One major application of STT-RAM technology is on-chip cache so many architectural level solutions have been investigated. The long read-penalty issue when using STT-RAM as L1 cache was addressed by means of microarchitectural modifications along with code transformation [34] . Li et al. [35] proposed retention-relaxed STT-RAM for L1 cache to improve the performance. The data in retention-relaxed STT-RAM requires refresh, the overhead of which was reduced through rearranging data layout at compile time. SRAM and STT-RAM hybrid cache structure to tradeoff system performance and energy consumption has been widely studied [36] .
Using STT-RAM for cache or register file designs in GPU has become a popular research topic recently. For example, a high-retention and low-retention mixed STT-RAM based last-level cache for GPU was proposed with a dynamic data migration scheme [37] . A hybrid register file design combining SRAM and STT-RAM technologies was proposed to leverage the wrap schedule on GPU with a wrap-aware write-back strategy [38] . Moreover, techniques that increases the parallelism of read/write access as well as reduces the number of repeated write access were investigated for better performance and energy of STT-RAM-based register file [39] .

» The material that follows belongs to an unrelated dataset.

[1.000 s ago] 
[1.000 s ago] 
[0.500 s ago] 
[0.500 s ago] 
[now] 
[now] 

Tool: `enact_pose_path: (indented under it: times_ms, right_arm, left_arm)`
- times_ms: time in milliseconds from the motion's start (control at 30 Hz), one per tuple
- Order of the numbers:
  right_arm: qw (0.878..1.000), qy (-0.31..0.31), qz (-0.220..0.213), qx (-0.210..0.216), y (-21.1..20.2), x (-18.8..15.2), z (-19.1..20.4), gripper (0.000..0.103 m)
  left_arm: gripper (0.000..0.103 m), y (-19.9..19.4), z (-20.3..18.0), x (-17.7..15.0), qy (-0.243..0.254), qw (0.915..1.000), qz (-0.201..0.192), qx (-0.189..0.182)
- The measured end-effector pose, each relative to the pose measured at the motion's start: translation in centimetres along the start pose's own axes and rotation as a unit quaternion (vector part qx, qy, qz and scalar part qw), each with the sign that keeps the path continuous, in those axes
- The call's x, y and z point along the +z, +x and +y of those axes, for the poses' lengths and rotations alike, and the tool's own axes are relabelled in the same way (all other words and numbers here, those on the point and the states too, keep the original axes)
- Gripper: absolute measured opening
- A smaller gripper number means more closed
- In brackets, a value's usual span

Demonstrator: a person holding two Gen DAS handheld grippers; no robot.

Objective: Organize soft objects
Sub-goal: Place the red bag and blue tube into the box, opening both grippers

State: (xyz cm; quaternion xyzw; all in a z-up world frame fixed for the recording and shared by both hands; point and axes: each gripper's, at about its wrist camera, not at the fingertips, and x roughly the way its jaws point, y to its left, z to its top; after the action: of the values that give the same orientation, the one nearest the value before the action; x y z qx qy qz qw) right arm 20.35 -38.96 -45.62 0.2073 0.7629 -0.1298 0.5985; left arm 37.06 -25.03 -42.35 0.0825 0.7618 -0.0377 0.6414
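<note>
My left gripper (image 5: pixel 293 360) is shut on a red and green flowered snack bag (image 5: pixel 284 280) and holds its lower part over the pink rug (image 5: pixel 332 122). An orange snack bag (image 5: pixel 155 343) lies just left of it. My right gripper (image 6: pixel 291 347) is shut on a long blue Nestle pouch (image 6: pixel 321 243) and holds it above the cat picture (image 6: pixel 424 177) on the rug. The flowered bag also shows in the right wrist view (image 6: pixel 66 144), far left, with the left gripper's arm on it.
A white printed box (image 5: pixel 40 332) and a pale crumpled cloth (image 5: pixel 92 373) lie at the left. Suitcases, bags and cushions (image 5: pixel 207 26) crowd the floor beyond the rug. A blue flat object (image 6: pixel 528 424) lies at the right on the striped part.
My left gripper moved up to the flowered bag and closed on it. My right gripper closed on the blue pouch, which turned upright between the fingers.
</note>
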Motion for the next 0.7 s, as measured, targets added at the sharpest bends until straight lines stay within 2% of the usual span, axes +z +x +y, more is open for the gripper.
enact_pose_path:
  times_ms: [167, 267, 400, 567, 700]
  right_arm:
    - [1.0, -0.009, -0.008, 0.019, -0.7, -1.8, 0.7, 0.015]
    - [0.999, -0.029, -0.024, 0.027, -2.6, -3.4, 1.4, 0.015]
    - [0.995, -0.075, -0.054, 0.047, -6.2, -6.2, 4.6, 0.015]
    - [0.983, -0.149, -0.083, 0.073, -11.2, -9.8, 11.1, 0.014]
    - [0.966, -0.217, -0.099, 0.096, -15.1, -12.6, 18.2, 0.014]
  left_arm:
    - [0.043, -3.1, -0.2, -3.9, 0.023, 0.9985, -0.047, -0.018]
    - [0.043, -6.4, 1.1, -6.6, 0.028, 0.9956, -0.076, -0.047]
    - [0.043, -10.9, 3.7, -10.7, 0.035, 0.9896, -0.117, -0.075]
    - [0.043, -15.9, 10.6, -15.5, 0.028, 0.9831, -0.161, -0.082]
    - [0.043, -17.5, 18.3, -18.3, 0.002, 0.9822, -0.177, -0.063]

Since MLC STT-RAM was presented [17] , [20] , it gained a lot of attentions for density improvement. The MLC STT-RAM cache design in [40] utilizes a partially protected scheme to improve the energy efficiency while achieving target reliability requirement. A two-step state transition minimization scheme is proposed in [41] , to improve the lifetime of MLC STT-RAM when it is employed in cache design. A rescheduling scheme was used to minimize the waiting time of issued wraps for MLC-based register bank as presented in [42] . Jiang et al. [16] investigated a line-paring method which divides the parallel MLC design into read-fast-write-slow and write-fast-read-slow regions. Previous studies showed that of the two MLC STT-RAM cell structures, the parallel MLC [20] is more sensitive to process variations and has poor reliability. The series MLC structure [17] demonstrates overwhelming benefits in read and write reliability and great potential in commercial usage [15] .
VIII. CONCLUSION
In this paper, we studied the design challenges in implementing MLC STT-RAM as on-chip caches. Our analysis showed that the conventional design may not continue the density benefit as expected under scaled technology, but potentially degrade system performance. Accordingly, a cross-layer solution was proposed to address these design challenges. At the circuit level, we introduced the reversed MTJ connection to MLC STT-RAM cell design. Through proper device and design tradeoff, two times capacity over SLC is promised. At the architectural level, the application-ASE scheme was proposed, which can adaptively adjust cache configuration to tradeoff capacity and speed. Moreover, the CSM differences the fast region and slow regions in cache architecture, and the according data migration methods allocate the frequently used data to fast regions. Compared with the conventional MLC STT-RAM cache design, the proposed MLC cache design can improve the system performance by 10.2% while reducing dynamic energy consumption on L2 cache by 9.5%.